In a way, this poem isn’t that different from the poem we published yesterday: it isn’t always what we see, on the outside. This goes the same for mushrooms. Unless you are an expert, you might have problems deciding if the mushroom is poisonous or not.
Yes, we see something, a creature of Mother Nature, which is undervalued. At least according to Dickinson. It was her love for nature that inspired her to write this poem. The first publication of this poem dates back to 1896.
The mushroom is a plant that can emerge out of nowhere. That is something magical, right? When you do not look closely, the plant seems to disappear instantly.
Ok, here is the analysis of this poem based on what you read. Dickinson always added a “hidden” element to her poem. This poem is about someone who has abandoned beliefs. The poem tells us the story of someone who abandoned faith.
The poem about the apostate holds one deeper meaning: Dickinson actually admiring this apostate. In a way, poem 1,350 is actually quite rebellious!
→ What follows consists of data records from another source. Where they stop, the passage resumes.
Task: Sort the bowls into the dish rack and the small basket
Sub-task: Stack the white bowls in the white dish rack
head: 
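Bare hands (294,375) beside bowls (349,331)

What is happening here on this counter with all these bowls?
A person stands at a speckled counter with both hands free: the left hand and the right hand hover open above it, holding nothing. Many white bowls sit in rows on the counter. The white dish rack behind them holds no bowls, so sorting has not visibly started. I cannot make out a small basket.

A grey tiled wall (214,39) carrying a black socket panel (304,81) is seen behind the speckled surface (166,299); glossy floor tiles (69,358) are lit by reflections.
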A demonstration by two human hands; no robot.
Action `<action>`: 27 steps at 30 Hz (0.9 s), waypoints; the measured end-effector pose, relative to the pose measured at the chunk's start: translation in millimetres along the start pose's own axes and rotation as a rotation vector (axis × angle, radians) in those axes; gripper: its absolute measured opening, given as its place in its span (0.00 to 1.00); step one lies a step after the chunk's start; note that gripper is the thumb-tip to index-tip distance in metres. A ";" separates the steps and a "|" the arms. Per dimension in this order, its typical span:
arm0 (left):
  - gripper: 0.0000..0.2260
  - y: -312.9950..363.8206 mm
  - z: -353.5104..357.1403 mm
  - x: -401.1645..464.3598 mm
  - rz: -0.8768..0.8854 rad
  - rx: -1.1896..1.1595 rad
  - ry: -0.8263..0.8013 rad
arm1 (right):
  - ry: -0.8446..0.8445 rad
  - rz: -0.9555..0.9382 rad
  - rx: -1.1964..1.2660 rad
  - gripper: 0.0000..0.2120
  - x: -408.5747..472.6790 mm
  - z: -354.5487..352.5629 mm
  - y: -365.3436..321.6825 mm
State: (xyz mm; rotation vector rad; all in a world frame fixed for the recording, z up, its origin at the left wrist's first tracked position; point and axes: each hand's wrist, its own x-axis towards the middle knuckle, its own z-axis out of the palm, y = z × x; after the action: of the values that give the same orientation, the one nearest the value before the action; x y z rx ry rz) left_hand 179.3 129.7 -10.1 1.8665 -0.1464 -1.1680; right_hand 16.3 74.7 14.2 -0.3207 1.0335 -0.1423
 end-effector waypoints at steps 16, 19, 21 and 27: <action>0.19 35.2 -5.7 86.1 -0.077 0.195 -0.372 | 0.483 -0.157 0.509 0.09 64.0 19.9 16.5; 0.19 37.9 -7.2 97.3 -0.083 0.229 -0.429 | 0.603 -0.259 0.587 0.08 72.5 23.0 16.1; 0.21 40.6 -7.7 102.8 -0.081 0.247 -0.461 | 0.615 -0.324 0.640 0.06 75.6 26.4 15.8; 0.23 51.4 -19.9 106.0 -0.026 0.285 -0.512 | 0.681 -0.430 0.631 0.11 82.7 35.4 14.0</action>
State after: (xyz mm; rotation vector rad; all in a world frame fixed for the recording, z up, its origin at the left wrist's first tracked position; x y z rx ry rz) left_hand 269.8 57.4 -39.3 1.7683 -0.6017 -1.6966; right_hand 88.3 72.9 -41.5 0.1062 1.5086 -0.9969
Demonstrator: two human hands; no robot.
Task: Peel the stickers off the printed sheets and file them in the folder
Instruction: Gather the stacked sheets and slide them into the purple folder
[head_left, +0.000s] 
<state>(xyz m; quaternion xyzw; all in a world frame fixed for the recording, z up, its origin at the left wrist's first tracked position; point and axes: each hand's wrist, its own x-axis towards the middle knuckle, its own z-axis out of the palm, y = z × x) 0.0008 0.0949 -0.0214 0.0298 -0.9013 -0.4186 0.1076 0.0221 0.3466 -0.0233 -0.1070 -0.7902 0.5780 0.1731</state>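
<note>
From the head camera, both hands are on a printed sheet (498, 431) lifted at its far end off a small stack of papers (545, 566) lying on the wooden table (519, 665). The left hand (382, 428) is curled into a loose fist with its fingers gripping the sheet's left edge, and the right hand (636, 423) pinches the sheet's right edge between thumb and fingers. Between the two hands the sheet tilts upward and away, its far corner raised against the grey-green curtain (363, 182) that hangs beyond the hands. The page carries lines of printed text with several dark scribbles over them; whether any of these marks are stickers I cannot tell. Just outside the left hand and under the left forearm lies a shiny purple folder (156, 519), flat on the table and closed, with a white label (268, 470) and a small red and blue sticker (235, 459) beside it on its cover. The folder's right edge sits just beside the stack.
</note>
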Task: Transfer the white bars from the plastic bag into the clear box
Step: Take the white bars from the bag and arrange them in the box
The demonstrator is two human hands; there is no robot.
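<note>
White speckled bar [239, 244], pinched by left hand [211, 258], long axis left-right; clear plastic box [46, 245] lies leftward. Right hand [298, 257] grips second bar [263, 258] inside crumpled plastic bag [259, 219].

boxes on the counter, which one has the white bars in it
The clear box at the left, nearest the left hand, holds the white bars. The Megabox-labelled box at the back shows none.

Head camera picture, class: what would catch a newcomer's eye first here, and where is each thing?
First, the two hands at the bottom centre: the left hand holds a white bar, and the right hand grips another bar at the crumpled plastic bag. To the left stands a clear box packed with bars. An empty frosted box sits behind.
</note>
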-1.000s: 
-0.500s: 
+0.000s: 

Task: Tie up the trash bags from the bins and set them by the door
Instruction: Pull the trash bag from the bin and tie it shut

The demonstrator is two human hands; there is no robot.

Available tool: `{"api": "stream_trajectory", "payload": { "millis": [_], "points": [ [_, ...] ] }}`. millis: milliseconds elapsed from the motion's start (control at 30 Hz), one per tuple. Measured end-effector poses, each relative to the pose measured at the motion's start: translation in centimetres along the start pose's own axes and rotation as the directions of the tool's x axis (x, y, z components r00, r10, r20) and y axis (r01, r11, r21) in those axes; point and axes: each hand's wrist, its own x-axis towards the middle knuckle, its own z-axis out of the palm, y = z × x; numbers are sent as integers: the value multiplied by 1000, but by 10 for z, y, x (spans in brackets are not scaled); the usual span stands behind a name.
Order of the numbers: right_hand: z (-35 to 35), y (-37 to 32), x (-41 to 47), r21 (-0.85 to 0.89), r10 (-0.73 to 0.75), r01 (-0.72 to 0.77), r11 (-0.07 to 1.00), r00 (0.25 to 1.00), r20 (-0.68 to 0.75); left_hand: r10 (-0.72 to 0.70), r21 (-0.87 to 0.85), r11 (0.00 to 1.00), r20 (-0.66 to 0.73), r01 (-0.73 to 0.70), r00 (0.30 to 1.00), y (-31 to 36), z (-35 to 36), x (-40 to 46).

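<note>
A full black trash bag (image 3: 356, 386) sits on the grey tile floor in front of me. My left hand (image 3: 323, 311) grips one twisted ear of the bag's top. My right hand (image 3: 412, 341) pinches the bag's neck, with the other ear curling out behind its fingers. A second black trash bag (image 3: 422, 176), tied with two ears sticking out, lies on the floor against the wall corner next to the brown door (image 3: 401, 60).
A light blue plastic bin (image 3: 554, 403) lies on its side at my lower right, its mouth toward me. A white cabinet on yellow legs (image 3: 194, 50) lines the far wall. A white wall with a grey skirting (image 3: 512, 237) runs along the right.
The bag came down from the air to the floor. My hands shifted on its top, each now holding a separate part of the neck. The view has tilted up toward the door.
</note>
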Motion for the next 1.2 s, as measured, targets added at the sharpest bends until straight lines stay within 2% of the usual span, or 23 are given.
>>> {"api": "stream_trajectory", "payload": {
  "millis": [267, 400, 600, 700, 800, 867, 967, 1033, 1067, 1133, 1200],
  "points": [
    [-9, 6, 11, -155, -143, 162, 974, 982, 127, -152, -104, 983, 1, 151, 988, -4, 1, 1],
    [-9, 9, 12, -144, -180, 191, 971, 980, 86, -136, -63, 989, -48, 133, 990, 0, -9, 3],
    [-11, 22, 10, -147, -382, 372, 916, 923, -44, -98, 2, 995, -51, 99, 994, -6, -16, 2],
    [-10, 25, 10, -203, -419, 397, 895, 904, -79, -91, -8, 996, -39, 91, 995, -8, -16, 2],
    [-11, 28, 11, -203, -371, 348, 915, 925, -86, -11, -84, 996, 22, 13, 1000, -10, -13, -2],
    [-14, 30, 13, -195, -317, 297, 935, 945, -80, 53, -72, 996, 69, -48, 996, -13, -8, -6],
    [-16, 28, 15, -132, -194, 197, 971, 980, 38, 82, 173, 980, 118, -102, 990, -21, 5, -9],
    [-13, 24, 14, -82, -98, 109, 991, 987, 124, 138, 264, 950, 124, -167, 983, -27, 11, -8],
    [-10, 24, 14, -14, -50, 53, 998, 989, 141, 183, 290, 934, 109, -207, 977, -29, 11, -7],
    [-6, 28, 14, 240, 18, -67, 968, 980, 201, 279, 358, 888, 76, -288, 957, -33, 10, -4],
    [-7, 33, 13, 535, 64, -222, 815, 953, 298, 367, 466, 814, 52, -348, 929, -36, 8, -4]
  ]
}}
The Mushroom is the Elf of Plants
The Mushroom is the Elf of Plants –
At Evening, it is not
At Morning, in a Truffled Hut
It stop opon a Spot
As if it tarried always
And yet it’s whole Career
Is shorter than a Snake’s Delay –
And fleeter than a Tare –
’Tis Vegetation’s Juggler –
The Germ of Alibi –
Doth like a Bubble antedate
And like a Bubble, hie –
I feel as if the Grass was pleased
To have it intermit –
This surreptitious Scion
Of Summer’s circumspect.
Had Nature any supple Face
Or could she one contemn –
Had Nature an Apostate –
That Mushroom – it is Him!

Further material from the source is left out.